Real estate fund management needs to move with the times, write Andrew Baum and Valentina Shegoyan

House prices in Germany were down an unprecedented 10-15% in 2023. Austrian property and retail giant Signa declared insolvency in November. Other broken property companies which fell over in 2023 include Home REIT and property exchange IPSX in the UK. Meanwhile, the list of distressed owners seeking refinancing deals is growing. For example, it has been reported that the Bank of Ireland has appointed advisers to try to sell the £90m loan secured against 1 Poultry in London, but at the time of writing has had no success. 

Andrew Baum

Andrew Baum is chairman of Newcore Capital, a senior research fellow at Green Templeton College and emeritus professor at University of Oxford

The inflation shock of 2022-23 driving up interest rates is the trigger for this malaise. It is the final nail in the coffin for real estate investors who have already been busy dealing with COVID’s impact on choosy occupiers, shorter leases, sustainability regulations and increasing operational complexity. All these factors are converging to increase investor risk and undermine property values. Meanwhile the UK Chancellor, Jeremy Hunt, is seeking to direct UK pension funds towards levelling up – so money traditionally invested in shopping centres and London offices is beginning to look at infrastructure and placed-based investing as an alternative. How will real estate investment managers cope with this perfect storm?

Rising interest rates are damaging commercial property values more than residential

As usual, higher interest rates are associated with higher inflation. This is not all bad for residential property, as inflation will usually push rents up, and in the residential market this can happen very quickly and annually. In the office market, however, the inflation-rent link is much less clear as rents are often fixed for three or five-year periods. Hence the rise in bond yields has largely passed through to lower commercial property prices. 

Valentina Shegoyan

Valentina Shegoyan is founding partner at OPREIM

Commercial real estate is not protected by demographics

We are seeing major demographic changes, one example being an increase in the average age. This has a largely hidden but huge positive impact on the demand for housing. But the retirement age has not increased, so the demand for commercial space has not been boosted in the same way. We have an accumulated shortage of three to four million homes in England and Wales. No such shortage exists in the office market.

Digital has disrupted commercial property much more than residential

Digital technology innovation has attacked the retail property sector as 30% of all UK sales are now online, boosting the demand for logistics space but hammering shopping centre values. The office market was next in line, as the move to three or fiyr days in the office reduced demand by 20-25%. We have to reduce waste, carbon and energy use in both the residential and commercial property sectors. Governments will have to find ways to incentivise homeowners to insulate their homes and to get rid of gas boilers. No such help will be offered to office investors, who are instead faced with the problem of managing potential stranded assets at a time of inflated materials prices.

Some assets will not justify the expenditure required to deliver what customers require, either because they are in the wrong place or because their design and condition makes refurbishment uneconomic. Asset conversions and repurposing to find the next highest and best use for buildings to justify retrofit capital investments are widely anticipated, with office to residential conversions paving the way. But these conversions are complex (and often impossible) to execute, and the economics of such projects become very challenging in the current interest rate and inflated cost environment.
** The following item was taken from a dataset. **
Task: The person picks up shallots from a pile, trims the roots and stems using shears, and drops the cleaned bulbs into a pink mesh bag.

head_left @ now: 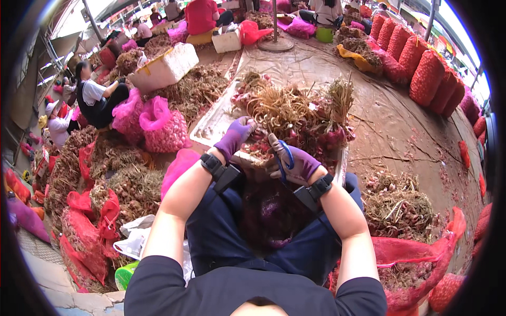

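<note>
My left hand (237, 136), in a purple glove, is closed at the near edge of a heap of dried-stalk bulbs (284, 108). Its fingertips pinch something too small to make out. My right hand (303, 162), also gloved, has the blue-handled scissors (286, 154) looped round its fingers; their blades are hard to see. The heap has straw-coloured stalks and purple-red bulbs like garlic or shallots. It lies in a shallow white tray (206, 129) before my knees. Between my legs, below both hands, hangs a dark mesh bag (271, 210) with purplish contents.
Pink mesh bags of bulbs (166, 129) and a white foam box (166, 67) stand at the left, near a seated person (97, 97). Stalk piles (398, 205) and an open red mesh bag (411, 258) lie at the right. Full red sacks (427, 76) line the far right.
</note>
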`<state>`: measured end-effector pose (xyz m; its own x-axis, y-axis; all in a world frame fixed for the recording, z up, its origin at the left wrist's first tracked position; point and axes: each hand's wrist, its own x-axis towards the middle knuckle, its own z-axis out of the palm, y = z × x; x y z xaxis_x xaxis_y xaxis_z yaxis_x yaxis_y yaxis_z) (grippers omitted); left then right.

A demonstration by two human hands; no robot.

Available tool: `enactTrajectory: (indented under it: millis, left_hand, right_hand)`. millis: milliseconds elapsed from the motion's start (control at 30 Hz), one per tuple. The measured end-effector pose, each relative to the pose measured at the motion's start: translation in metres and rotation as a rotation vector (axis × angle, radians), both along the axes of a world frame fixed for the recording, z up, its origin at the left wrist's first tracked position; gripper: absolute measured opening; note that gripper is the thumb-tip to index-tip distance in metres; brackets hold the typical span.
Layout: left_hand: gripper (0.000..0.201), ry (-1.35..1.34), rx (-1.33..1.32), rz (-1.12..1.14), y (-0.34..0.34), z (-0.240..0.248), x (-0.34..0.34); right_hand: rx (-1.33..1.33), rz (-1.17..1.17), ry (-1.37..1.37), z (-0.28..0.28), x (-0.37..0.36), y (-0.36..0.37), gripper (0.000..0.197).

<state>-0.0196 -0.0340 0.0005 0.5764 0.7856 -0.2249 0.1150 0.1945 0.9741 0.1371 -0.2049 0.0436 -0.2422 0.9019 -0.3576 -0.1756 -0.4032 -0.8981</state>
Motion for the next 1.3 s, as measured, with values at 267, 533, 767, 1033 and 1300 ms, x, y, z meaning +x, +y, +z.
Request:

There has been a shift towards operational real estate

On top of this, we can observe the hotelisation of the office market, meaning the growth of customer choice, the shortening of lease or licence agreements and the provision of services alongside space. The importance of active asset management has increased with a stronger focus on the occupier. Shorter leases mean more occupier management costs for investors, increasing the riskiness of the net cash flow.

The heightened operational risk means that specialist skills are required to manage these real estate assets. Net operating income is much more volatile, as the like of WeWork have introduced office investors to the idea of customer service and associated irrecoverable operating expenses. No longer can landlords sit back and clip the rent on a 25 year lease.

Active operational management means real estate investors need to invest in technology

Demographic, lifestyle and political changes (primarily expressed through the privatisation of former public services) have produced a need for new real estate formats, including private rental, affordable and senior housing, student accommodation, self-storage, co-working, medical centres and data centres. These operationally-intensive residential and social infrastructure sectors are less cyclical and have become increasingly popular with investors.

So investors have to consider very carefully how to work with, or become, operators. This implies developing strong relationships with customers and a deep understanding of the power of technology, especially building management systems and customer relationship apps. Maybe traditional investors can protect themselves from becoming obsolete by investing in tech-enabled customer-focussed operating businesses at the startup stage. This could be a highly productive marriage. After all, necessity is the mother of invention.